2-13 食堂車

 「行人」は、主人公が「梅田の停車場(ステーション)を下り」たところから始まり、前半は大阪で物語が進行するのだが、途中で彼は、兄夫妻たちと一緒に和歌山へ小旅行に行って、そこで「牢屋見たい」なエレベーターに乗ることになる。ということで、大阪から和歌山へは、当然、南海鉄道を利用するのだが、龍野の中学生たちの旅と比較するために、その箇所を少し引用しよう。
 翌日朝の汽車で立った自分達は狭い列車のなかの食堂で昼飯を食った。「給仕がみんな女だから面白い。しかもなかなか別嬪がいますぜ、白いエプロンを掛けてね。是非中で昼飯をやって御覧なさい」と岡田が自分に注意したから、自分は皿を運んだりサイダーを注いだりする女をよく心づけて見た。しかし別にこれというほどの器量をもったものもいなかった。
 母と嫂は物珍らしそうに窓の外を眺めて、田舎めいた景色を賞し合った。実際窓外の眺めは大阪を今離れたばかりの自分達には一つの変化であった。ことに汽車が海岸近くを走るときは、松の緑と海の藍とで、煙に疲れた眼に爽かな青色を射返した。木蔭から出たり隠れたりする屋根瓦の積み方も東京地方のものには珍らしかった。

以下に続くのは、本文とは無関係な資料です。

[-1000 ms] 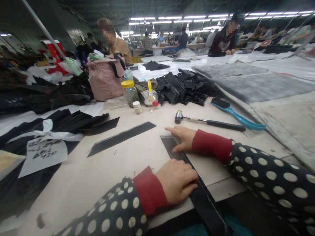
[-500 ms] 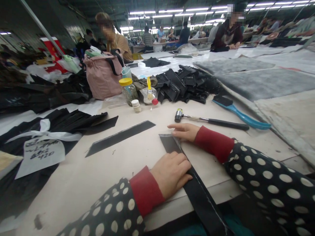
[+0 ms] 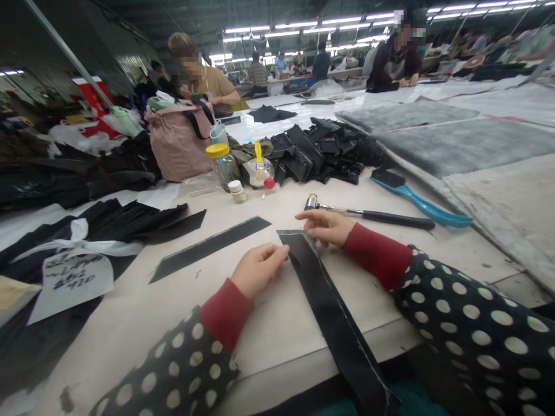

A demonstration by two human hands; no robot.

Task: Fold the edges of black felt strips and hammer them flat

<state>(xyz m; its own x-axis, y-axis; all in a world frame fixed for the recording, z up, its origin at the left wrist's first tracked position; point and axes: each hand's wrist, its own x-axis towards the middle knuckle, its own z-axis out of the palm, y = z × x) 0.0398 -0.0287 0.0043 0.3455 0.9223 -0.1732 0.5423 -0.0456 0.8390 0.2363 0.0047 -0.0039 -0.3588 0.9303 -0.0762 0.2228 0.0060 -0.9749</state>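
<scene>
A long black strip (image 3: 323, 300) with a pale line along its right side runs from the tabletop down over the table's front edge. At the left edge of its far end is my left hand (image 3: 255, 268), closed, with thumb and fingertips pinched together at the strip. My right hand (image 3: 327, 227) rests at the far right corner of the same strip, index finger stretched out to the left and lower fingers touching the edge. A second black strip (image 3: 212, 248) lies flat to the left. Just beyond my right hand is a hammer (image 3: 385, 218) with a black handle.
A blue-handled brush (image 3: 433, 207) lies at the right. Farther back are a yellow-lidded jar (image 3: 223, 167), a small white bottle (image 3: 237, 192), a yellow paintbrush (image 3: 259, 159), piled black pieces (image 3: 321, 150) and a pink bag (image 3: 177, 141). A tied black bundle with a paper tag (image 3: 73, 283) sits left.
My left hand has moved from lying across the strip to its far left edge, uncovering the strip's middle. My right hand has stayed nearly in place at the far corner.
</scene>
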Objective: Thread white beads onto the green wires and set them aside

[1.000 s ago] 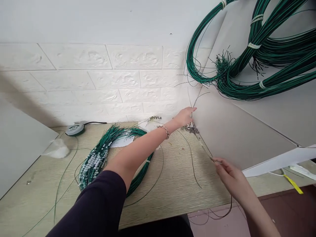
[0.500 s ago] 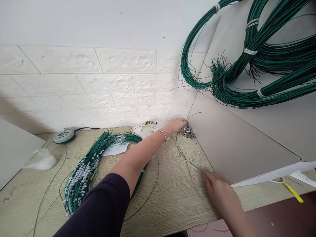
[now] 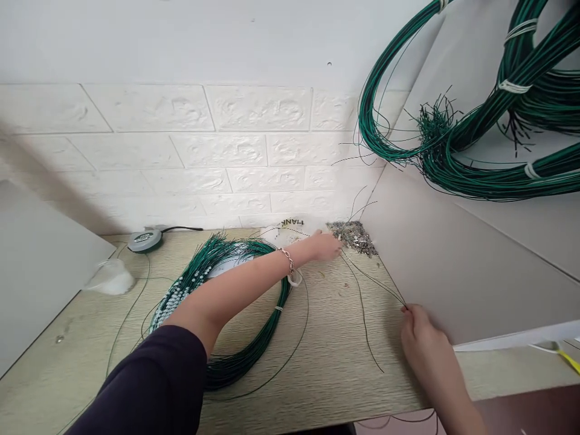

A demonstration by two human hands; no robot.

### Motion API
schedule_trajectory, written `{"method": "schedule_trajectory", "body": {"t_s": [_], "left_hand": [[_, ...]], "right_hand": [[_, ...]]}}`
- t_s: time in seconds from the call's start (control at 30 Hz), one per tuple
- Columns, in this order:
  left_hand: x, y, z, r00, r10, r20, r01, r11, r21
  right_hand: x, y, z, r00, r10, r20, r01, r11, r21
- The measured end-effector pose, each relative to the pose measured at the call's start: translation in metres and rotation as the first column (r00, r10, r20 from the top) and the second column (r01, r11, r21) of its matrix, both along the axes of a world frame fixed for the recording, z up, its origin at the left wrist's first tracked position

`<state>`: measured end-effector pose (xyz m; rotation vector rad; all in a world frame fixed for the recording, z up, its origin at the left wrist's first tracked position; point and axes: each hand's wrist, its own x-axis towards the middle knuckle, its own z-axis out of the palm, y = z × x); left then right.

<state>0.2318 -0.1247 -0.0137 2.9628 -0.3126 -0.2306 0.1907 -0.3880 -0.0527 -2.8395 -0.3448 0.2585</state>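
Observation:
My left hand (image 3: 328,246) reaches across the table to the back corner, fingers closed on a thin green wire (image 3: 378,283) beside a heap of small shiny metal pieces (image 3: 357,238). The wire runs on to my right hand (image 3: 426,341), whose thumb and forefinger pinch it near the grey panel. A loose strand (image 3: 364,314) hangs down from the left hand onto the tabletop. Under my left forearm lies a coiled bundle of green wires (image 3: 267,329), with rows of small white pieces (image 3: 179,299) along its left side, partly hidden by the arm.
More tied green wire bundles (image 3: 480,175) hang over the slanting grey panel (image 3: 453,260) on the right. A tape measure (image 3: 145,240) and a clear plastic bag (image 3: 111,278) lie at the left. Behind my left wrist is a printed plastic bag (image 3: 276,235) against the white brick-patterned wall (image 3: 254,151).
My left hand has drawn back from the corner, uncovering more of the metal heap. The wire between the hands now looks straighter. The view has turned slightly left.

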Motion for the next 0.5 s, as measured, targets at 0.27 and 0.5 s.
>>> {"method": "schedule_trajectory", "body": {"t_s": [0.27,0.5], "left_hand": [[-0.041,0.001,0.016,0.989,-0.149,-0.003,0.148,0.983,0.104],[-0.096,-0.014,0.037,0.997,-0.066,-0.04,0.07,0.993,0.091]], "right_hand": [[-0.002,0.005,0.005,0.997,0.056,0.054,-0.051,0.994,-0.096],[0.002,0.001,-0.019,0.856,0.482,0.185,-0.455,0.874,-0.172]]}}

 先ず、「汽車」である。難波〜和歌山市間の全線電化が完成したのは11年の11月なので、13年の[晩秋]に[播州]から来た中学生一行が乗ったのは電車だった。しかし、「行人」が書かれたのは同時期だが、後に書くように小説の舞台年代はそれ以前になっているので、主人公は、ここでは汽車に乗っている。
 それより驚くのは、「食堂車」である。そのことについては、南海電鉄に勤務する鉄道ファンという[本物]の方のサイト(→「鉄学の道」)から引用させて頂こう。
 日本で最初の食堂車は明治32年山陽鉄道で始まったということですが、その7年後の明治39年には、南海電鉄でも難波〜和歌山市間の急行列車の1等車に食堂を設けています。当初は蒸気列車でしたが、全線電化により大正13年には4両固定編成の急行電車が走り始めました。この電車は和歌山市側先頭車に手小荷物室・特等室・食堂があり、日本初の「電車食堂車」となったのです。
 「食堂」といっても正しくは「喫茶室」つまりビュフェですが、立席ではなく立派なテーブルがあったそうです。当時としては画期的な豪華電車でしたが、さらに高速・高性能の電車に跡を譲って昭和4年に廃止されました。それ以後、食堂車はほぼ国鉄の独占となりましたが、電車の食堂車が国鉄に登場するのは戦後、昭和33年の特急「こだま」のビュフェ(モハシ21、後のモハシ 150形)ですから、南海の食堂付き電車は極め付きの存在だったと言えるでしょう。

 流石[本物]の方の記述なので、事情はよく分かるが、ただし「行人」の一行が利用したのは、「電車食堂車」ではなく、それ以前の、汽車の食堂車の方である。「白いエプロン」でサービスしてくれたのは、どんなメニューだったのだろうか。